- **Activity**: A verbatim copy of the data is wanted, minus any picture in it.

- **Information supplied**:
# # # #

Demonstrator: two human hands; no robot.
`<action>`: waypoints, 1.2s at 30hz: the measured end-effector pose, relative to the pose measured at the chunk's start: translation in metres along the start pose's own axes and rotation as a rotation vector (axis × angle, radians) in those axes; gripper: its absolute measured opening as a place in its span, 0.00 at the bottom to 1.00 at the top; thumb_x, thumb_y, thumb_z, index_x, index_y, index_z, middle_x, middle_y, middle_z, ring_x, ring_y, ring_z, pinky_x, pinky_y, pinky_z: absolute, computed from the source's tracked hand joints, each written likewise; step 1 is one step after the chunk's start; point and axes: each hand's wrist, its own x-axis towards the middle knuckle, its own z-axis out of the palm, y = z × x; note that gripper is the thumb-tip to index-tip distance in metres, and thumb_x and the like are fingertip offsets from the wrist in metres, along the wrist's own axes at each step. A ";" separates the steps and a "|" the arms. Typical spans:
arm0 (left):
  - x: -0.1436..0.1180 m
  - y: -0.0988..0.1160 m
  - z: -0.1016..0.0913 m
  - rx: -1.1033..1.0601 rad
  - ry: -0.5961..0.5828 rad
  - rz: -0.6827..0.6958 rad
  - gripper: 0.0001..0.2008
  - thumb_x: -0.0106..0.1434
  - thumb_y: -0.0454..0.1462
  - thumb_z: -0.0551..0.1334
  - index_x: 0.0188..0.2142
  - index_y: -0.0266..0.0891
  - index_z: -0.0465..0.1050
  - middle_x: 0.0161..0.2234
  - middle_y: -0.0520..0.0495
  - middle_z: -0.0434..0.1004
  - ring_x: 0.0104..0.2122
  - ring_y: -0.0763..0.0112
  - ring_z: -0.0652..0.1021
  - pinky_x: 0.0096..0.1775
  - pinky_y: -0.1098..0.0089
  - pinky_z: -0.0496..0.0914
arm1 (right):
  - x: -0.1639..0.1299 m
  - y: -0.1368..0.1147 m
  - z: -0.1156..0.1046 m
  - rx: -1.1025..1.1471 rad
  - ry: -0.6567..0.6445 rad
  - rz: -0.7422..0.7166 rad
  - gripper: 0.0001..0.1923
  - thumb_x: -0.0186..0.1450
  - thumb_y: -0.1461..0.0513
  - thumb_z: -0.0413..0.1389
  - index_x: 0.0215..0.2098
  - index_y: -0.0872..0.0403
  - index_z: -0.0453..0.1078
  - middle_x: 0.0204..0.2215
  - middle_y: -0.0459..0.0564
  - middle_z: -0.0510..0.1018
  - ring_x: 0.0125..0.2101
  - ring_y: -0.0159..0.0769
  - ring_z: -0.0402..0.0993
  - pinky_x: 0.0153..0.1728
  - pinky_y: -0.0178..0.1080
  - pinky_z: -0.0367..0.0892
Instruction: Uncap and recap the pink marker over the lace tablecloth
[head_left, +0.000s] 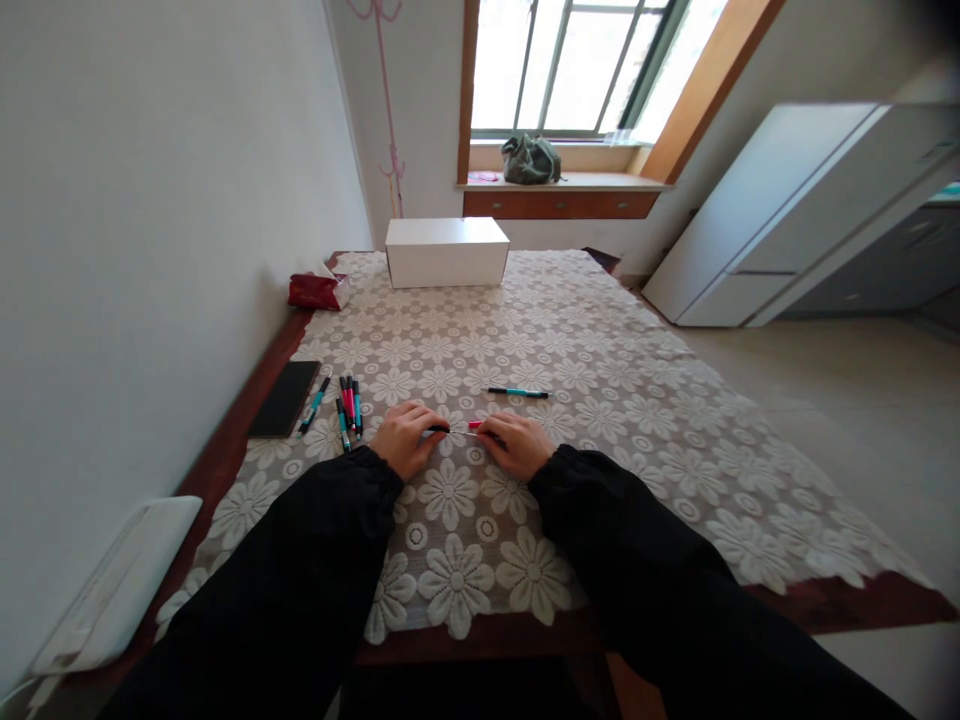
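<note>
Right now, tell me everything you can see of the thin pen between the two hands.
The thin pen with the red end lies level just above the white floral lace tablecloth, pointing left to right. The left hand pinches its dark end, the right hand its red end. Only a short middle stretch shows; finer detail is too small.

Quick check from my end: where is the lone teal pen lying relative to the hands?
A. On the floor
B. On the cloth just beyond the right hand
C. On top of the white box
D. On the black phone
B: the teal pen lies alone on the lace cloth, just past the right hand.
</note>
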 end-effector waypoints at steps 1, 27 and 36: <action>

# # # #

- **Task solution**:
Demonstrator: two human hands; no robot.
`<action>`: waypoints, 1.2s at 30hz: the measured end-effector pose, relative to the pose measured at the chunk's start: translation in metres along the start pose's own axes and rotation as a rotation vector (axis × angle, radians) in those axes; gripper: its absolute measured opening as a place in its span, 0.00 at the bottom to 1.00 at the top; thumb_x, thumb_y, thumb_z, index_x, index_y, index_z, middle_x, middle_y, middle_z, ring_x, ring_y, ring_z, pinky_x, pinky_y, pinky_z: absolute, computed from the source's tracked hand joints, each written likewise; step 1 is one step after the chunk's start; point and axes: each hand's wrist, its own x-axis towards the middle knuckle, its own z-axis out of the palm, y = z × x; note that gripper is the thumb-tip to index-tip distance in metres, and thumb_x and the like are fingertip offsets from the wrist in metres, along the wrist's own axes at each step. A ";" separates the steps and a "|" the arms. Typical spans:
arm0 (left):
  - x: -0.1436..0.1180 m
  - y: -0.0988..0.1160 m
  - z: -0.1016..0.0913 m
  - rx: -1.1033..1.0601 rad
  - ry: -0.5961..0.5828 rad
  - rz: -0.6827..0.6958 rad
  - gripper: 0.0001..0.2008
  - thumb_x: -0.0106..0.1434
  - thumb_y: -0.0454..0.1462
  - thumb_z: -0.0551..0.1334
  - index_x: 0.0188..0.2142
  - index_y: -0.0266..0.0891
  - index_z: -0.0465..0.1050
  - middle_x: 0.0161..0.2234
  - middle_y: -0.0520..0.0495
  - middle_z: -0.0434..0.1004
  - ring_x: 0.0104..0.2122
  - ring_y: -0.0763..0.0112
  - ring_z: -0.0652..0.1021
  - pinky_x: 0.0096..0.1775
  - pinky_y: -0.1098..0.0089
  - pinky_z: -0.0496..0.0914
arm1 (right):
  - x: -0.1639..0.1299 m
  - y: -0.1368..0.1147 m
  - z: -0.1156..0.1046 m
  - rx: -1.1025..1.1471 rad
  - ry: -0.6567..0.6445 rad
  - rz: -0.7422..0.7166 rad
  - gripper: 0.0001..0.1923
  - thumb_x: -0.0186..0.1450
  - thumb_y: -0.1461..0.0513
  - thumb_z: -0.0413..0.1389
  - index_x: 0.0215..0.2098
  - index_y: -0.0872..0.0403
  - index_z: -0.0453..0.1078
  - middle_x: 0.0204..0.2215
  - middle_y: -0.0459..0.0564
  - middle_z: -0.0510..0.1018
  - ring_x: 0.0125..0.2101
  - ring_y: -0.0159..0.0769
  - ring_z: -0.0402..0.0993
  - pinky_x: 0.0153..0.1728
  - pinky_y: -0.0178..0.1080
  - pinky_z: -0.0367..0.0892
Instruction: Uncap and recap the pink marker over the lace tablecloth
[head_left, +0.000s] 
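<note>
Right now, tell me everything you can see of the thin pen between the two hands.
The thin pen with the red end lies level just above the white floral lace tablecloth, pointing left to right. The left hand pinches its dark end, the right hand its red end. Only a short middle stretch shows; finer detail is too small.

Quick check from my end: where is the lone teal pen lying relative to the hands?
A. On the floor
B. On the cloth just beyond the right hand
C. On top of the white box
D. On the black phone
B: the teal pen lies alone on the lace cloth, just past the right hand.
</note>
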 end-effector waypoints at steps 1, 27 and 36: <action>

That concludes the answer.